Tasarruf tedbirleri karşıtı gösterilerin Yunanistan’da yaşanan finansal kriz esnasında tüm Atina’yı ele geçirdiği günlerde, saçları beyaz bir ihtiyarın ön sırada yumruğunu kaldırdığını ve polisin yüzüne gaz sıktığına tanık oluyordunuz. Bazen aynı gün içerisinde aynı adamı, meclisin önünde durup milletvekillerinin kredi kuruluşlarınca ülkeye dayatılan tasarruf tedbirleri paketini reddetmelerini isterken görüyordunuz. O adama göre, söz konusu paket Yunanistan’ın boynuna vurulmuş bir prangaydı.

Bu 92 yaşındaki adamın adı Manolis Glezos. Yunanistan’ın özgürlüğü için savaşmış bir savaşçı o. İnançlarından ötürü zindana atılmış biri. Yetmiş yılı aşkın bir süredir ülke tarihinin en önemli momentlerinde aktif rol almış bir devrimci.

Üç kez idam cezasına çarptırılmış. 12 yıl hapis yatmış, işkencelerden geçmiş, dört yılı sürgünde geçmiş.

Bugün tüm ideolojilerin ötesinde, ülkenin direniş sürecine ait bir sembol. Akropol’de dalgalanan Nazi bayrağını arkadaşıyla birlikte söküp yırtan o.

Bu olaya dair haberler, tüm dünyaya yayılmış ve Avrupa’nın üzerine kapkara bulutların çöktüğü günlerde milyonlara umut vermiş. Gençken kumral olan saçları ağarmış, onca yükü taşımayı bilmiş sırtında kambur çıkmış ama çelik grisi gözleri inançla hâlâ alev alev, bilhassa Akropol’de o bayrağı yırttığı anı anımsarken.

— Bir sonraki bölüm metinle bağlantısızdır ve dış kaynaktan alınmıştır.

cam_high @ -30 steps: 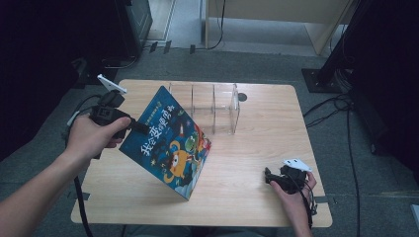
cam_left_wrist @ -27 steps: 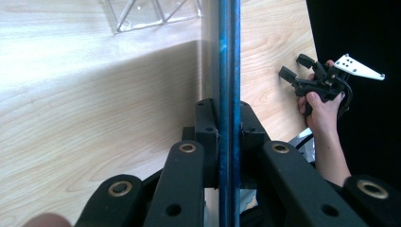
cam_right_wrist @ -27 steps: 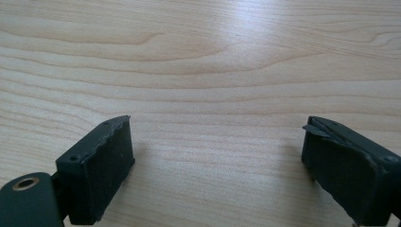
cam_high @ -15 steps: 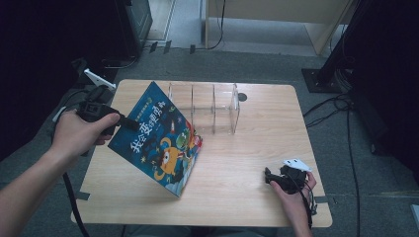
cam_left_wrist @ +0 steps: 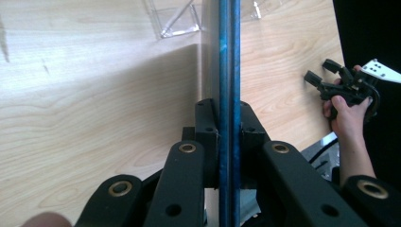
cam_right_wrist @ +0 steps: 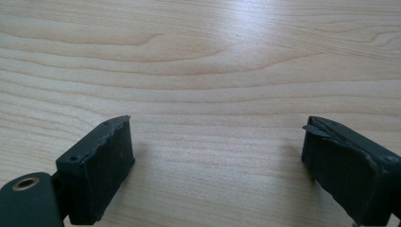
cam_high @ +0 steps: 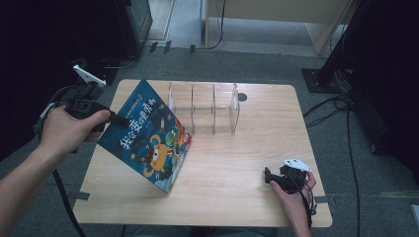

Kendisiyle röportaj yapan gazeteciye şunu söylüyor: “tarihsel bir görevi ifa ettiğimizin bilincindeydik. İnanmadığın bir mücadele her daim beyhudedir.”

Glezos, Almanya’nın öncülük ettiği, Yunanistan’a dayatılan tasarruf tedbirlerine karşı yürütülen mücadelede sesini yükseltti, bu yüzden gaz yedi, hastanelik oldu ve tutuklandı. Üyesi olduğu parti seçimlerde zafer kazandı, kendisi de en yaşlı milletvekili olarak meclise girdi.

“Avrupa genelinde insanlar, her yerde geleceğime kendim karar vermek istiyorum diyor.”

Glezos’a göre, yüzyıl boyunca verilen mücadelelerle Avrupa barışı güvence altına aldı ama Avrupa demokrasisi bir avuç muktedir seçkin eliyle tehlikeye girdi. Altın Şafak gibi neofaşistler, yeni aşırı sağcı gruplar artık yeni tehdit.

“Ben insanların kendi kaderlerine kendilerinin karar vermelerini istiyorum.”

Glezos’a göre Yunanistan’a iki milyar dolarlık kredi verenlere karşı hükümet, sistem ve troyka karşıtı sözlerini sarfetmekten geri durmuyor. Troykanın dayattığı şartlar bankaların işine yarıyor ama sıradan Yunan halkının yaşam koşullarını mahvediyor.

Glezos, kendi partisi içerisinde bile sert kaçan sözler dillendiriyor ve ülkesini Avro bölgesinden çıkması gerektiğini söylüyor. Ona göre, Almanya Avrupa’yı sömürgeleştiriyor. Bu nedenle Glezos, Berlin’e bir trilyon avro kadar savaş tazminatı ödemesi gerektiğini söylüyor.

Manolis Glezos 1973’teki Politeknik Üniversitesi Katliamı’nda ölen gençler için saygı duruşunda

Glezos, net ifadelere başvuran bir isim, zira o, arkadaşı Santas’la birlikte, Akropol’e girerken taşıdığı inancı bugün hâlâ taşıyor.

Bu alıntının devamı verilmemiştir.